**DATA PROVIDED**
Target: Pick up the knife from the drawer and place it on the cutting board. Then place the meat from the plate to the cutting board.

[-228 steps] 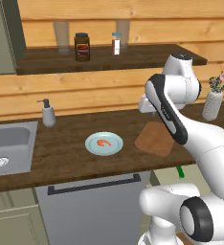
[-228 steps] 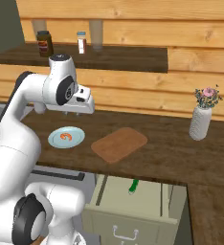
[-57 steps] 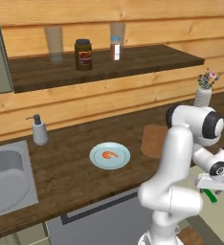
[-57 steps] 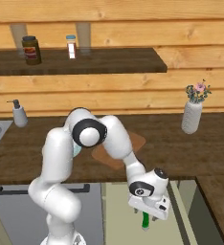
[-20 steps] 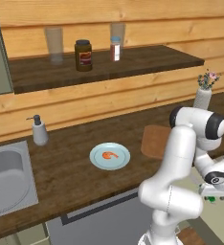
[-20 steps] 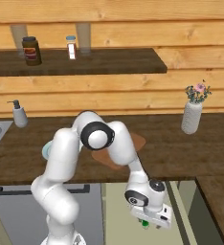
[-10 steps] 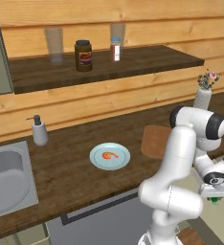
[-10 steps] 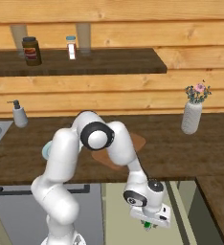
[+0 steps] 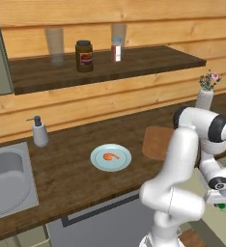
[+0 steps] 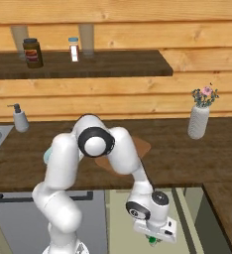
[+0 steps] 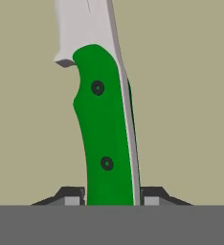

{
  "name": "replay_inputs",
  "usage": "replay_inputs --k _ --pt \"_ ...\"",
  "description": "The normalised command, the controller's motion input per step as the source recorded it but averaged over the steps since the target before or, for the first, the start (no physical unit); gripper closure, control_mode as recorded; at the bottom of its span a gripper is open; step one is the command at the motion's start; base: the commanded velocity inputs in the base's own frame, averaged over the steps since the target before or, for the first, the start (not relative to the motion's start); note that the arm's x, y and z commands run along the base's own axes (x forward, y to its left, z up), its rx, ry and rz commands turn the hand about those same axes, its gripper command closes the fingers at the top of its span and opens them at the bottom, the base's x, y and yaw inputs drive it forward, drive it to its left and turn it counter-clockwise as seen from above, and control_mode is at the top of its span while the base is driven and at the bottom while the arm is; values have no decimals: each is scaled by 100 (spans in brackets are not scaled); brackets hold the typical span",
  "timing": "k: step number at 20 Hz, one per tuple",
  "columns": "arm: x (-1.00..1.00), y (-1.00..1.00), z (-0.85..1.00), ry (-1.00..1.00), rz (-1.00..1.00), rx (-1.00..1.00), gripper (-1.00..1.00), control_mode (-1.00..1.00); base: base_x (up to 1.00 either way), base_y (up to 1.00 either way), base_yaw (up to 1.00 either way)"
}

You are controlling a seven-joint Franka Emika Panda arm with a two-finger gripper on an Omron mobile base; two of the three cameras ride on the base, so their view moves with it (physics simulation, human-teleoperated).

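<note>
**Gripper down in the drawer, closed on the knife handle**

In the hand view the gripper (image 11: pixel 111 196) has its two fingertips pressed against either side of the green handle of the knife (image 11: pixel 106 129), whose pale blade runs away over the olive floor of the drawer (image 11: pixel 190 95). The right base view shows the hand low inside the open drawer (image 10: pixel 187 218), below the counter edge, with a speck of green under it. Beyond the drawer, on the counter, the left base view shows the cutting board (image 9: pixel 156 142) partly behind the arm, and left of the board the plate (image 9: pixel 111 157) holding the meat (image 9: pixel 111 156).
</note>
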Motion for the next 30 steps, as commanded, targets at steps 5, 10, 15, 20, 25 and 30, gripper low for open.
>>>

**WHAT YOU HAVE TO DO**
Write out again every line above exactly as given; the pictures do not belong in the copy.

**THE COMPLETED TASK**
Target: Pick up the knife from the drawer and place it on the cutting board. Then place the meat from the plate to the cutting board.

[-228 steps] 
[-228 steps] 
[-57 steps] 
[-57 steps] 
[-20 steps] 
[-20 steps] 
[-10 steps] 
[-10 steps] 
[+0 steps] 
[+0 steps] 
[+0 steps] 

{
  "name": "replay_inputs",
  "usage": "replay_inputs --k _ --pt \"_ ...\"",
  "description": "The normalised command, the controller's motion input per step as the source recorded it but averaged over the steps since the target before or, for the first, the start (no physical unit); gripper closure, control_mode as recorded; at the bottom of its span a gripper is open; step one is the command at the motion's start; base: the commanded velocity inputs in the base's own frame, averaged over the steps since the target before or, for the first, the start (not relative to the motion's start); note that the arm's x, y and z commands run along the base's own axes (x forward, y to its left, z up), its rx, ry and rz commands turn the hand about those same axes, its gripper command closes the fingers at the top of its span and opens them at the bottom, the base's x, y and yaw inputs drive it forward, drive it to its left and turn it counter-clockwise as seen from above, and control_mode is at the top of its span while the base is driven and at the bottom while the arm is; values have no decimals: each is scaled by 100 (spans in brackets are not scaled); brackets hold the typical span",
  "timing": "k: step number at 20 Hz, one per tuple",
  "columns": "arm: x (-1.00..1.00), y (-1.00..1.00), z (-0.85..1.00), ry (-1.00..1.00), rz (-1.00..1.00), rx (-1.00..1.00), gripper (-1.00..1.00), control_mode (-1.00..1.00); base: base_x (up to 1.00 either way), base_y (up to 1.00 either way), base_yaw (up to 1.00 either way)"
}

You are controlling a seven-joint Franka Emika Panda arm with a two-finger gripper on an Omron mobile base; two of the three cameras ride on the base, so their view moves with it (physics simulation, human-teleoperated).

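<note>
**Gripper down in the drawer, closed on the knife handle**

In the hand view the gripper (image 11: pixel 111 196) has its two fingertips pressed against either side of the green handle of the knife (image 11: pixel 106 129), whose pale blade runs away over the olive floor of the drawer (image 11: pixel 190 95). The right base view shows the hand low inside the open drawer (image 10: pixel 187 218), below the counter edge, with a speck of green under it. Beyond the drawer, on the counter, the left base view shows the cutting board (image 9: pixel 156 142) partly behind the arm, and left of the board the plate (image 9: pixel 111 157) holding the meat (image 9: pixel 111 156).
</note>
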Motion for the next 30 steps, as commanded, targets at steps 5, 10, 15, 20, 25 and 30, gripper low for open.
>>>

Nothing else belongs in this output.